On September 6, 1996, the Federal Republic of Germany and Switzerland signed a state treaty. In it they met the prerequisites for efficient rail traffic in the context of the development of trans-European rail networks. While Switzerland completed its construction work with the Ceneri Base Tunnel in Ticino in September of last year, Germany is decades behind schedule. Because the promised four-lane expansion of the Rhine Valley line should not be completed until 2041 at the earliest, not least because of the resistance of numerous citizens from today's perspective.

This delay is not an isolated incident.

Other European rail projects are also not making progress because of resistance from Germany.

While Italy and Austria are building the Brenner Base Tunnel, through which high-speed trains will run from 2030, protests by citizens in Germany are preventing the four-lane expansion of the railway line through the Inn Valley, which is necessary for the Brenner project.

The new line between Berlin and Munich, celebrated at the time as the largest infrastructure project in the history of Deutsche Bahn, took 26 years to complete, held up not only by citizen protests, but also by all sorts of inconsistencies in planning and political implementation.

Homely furnished

The year 2021 has been declared the "European Year of the Rail" on the proposal of the European Commission. The development of efficient and resilient rail transport combines exemplary impulses for sustainable economic growth with climate policy requirements. Traffic accounts for 25 percent of greenhouse gas emissions in the European Union; however, rail transport only contributes 0.4 percent.
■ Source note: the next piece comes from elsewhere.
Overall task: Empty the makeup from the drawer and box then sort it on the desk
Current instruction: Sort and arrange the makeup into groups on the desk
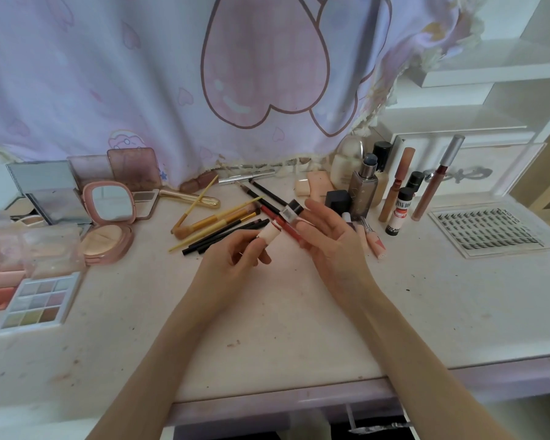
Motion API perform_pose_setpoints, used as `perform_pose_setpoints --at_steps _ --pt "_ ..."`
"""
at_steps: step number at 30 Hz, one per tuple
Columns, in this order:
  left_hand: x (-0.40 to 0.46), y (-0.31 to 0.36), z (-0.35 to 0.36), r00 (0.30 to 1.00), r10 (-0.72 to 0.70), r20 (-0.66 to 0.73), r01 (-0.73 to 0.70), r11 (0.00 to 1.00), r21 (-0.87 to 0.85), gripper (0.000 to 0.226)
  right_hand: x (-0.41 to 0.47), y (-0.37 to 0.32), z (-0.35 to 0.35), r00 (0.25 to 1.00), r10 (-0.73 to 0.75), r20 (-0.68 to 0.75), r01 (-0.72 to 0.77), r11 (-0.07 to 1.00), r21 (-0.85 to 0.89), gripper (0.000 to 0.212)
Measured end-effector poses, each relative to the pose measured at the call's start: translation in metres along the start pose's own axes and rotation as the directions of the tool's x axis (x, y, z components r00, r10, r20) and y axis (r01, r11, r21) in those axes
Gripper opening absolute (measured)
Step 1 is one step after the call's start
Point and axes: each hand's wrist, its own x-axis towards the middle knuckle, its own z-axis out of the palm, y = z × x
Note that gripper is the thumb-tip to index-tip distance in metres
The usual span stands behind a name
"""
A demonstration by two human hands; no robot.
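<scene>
My left hand point(235, 255) pinches a small pale pink cap-ended tube point(270, 234) just above the desk point(267, 328). My right hand point(327, 236) holds a clear tube with a black cap point(291, 212) and a red lip product point(278, 222) across its fingers. Both hands hover over the desk's middle, close together. Behind them lies a pile of yellow-handled brushes and black pencils point(223, 227). Bottles and lip glosses point(394, 192) stand at the back right. Compacts with a mirror point(110, 217) and eyeshadow palettes point(37, 303) lie at the left.
A tray of false lashes point(489, 231) lies at the right. A clear acrylic box point(477, 166) stands behind it. A pink heart-printed cloth point(235, 74) hangs behind the desk. An open drawer point(331, 423) shows below the front edge. Clear cases point(29, 246) sit at the far left.
</scene>
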Motion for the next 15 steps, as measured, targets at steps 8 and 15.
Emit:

Freight traffic, for which the roads are still used to a considerable extent, has considerable potential. For this, however, the trains would not only have to be able to run quickly, but also at night. Many residents do not like this view.In view of its geographical location in the middle of the continent, the vision of sustainable European rail networks requires committed participation from Germany.

Hindered or delayed rail projects are just one example of a blocked republic, in which politicians who are weak in decision-making and citizens who shy away from change, but who like to moralize and tend to be slightly indignant, seem to have made themselves comfortable. This state of affairs is deceptive. It is not enough as a politician to write generous funding for public investments in an election manifesto without talking about concrete plans. If you want to significantly increase the share of renewable energies in electricity generation in Germany, you have to watch how the electricity reaches the consumer. Since generation and use are increasingly diverging geographically, powerful networks need to be expanded in a hands-on manner. But it is not that simple in practice:Rapid expansion of the grid is not making any headway because of the resistance of many people, who not infrequently demand that fossil fuels be abandoned. There is no lack of money, but there is a lack of will and political assertiveness.

It is also hard to see why politicians are watching a branch union of Deutsche Bahn paralyze rail transport in Germany to the detriment of many millions of people. A clean regulatory solution allowed more competition on the railways. The unity of the rail network and rail operations, which is mainly represented by the Union and the SPD in Germany, has long been overcome in other countries. A separation of network and rail operations opened up market opportunities for competitors of Deutsche Bahn and alternative offers for railroad users.

The wind of change that has gripped the world will not spare Germany.

The material and intellectual resources are undoubtedly available to meet the challenges of the future;

But it also requires the willingness of people to accept changes in their own lives.

The advocacy of Union Chancellor candidate Armin Laschet for a package to accelerate plans after the federal election is a consistent first step to overcome the paralysis in politics and society and to make lengthy blockades of meaningful projects more difficult.

But politics will also have to try harder to get the approval of the citizens.

While the mobilization of people for a modern and future-oriented community seems urgently overdue, Germany prefers to discuss subsidizing cargo bikes. Happy is the country that believes it can afford the provincial debates of the day before yesterday at a critical time? Then the future will take place somewhere else.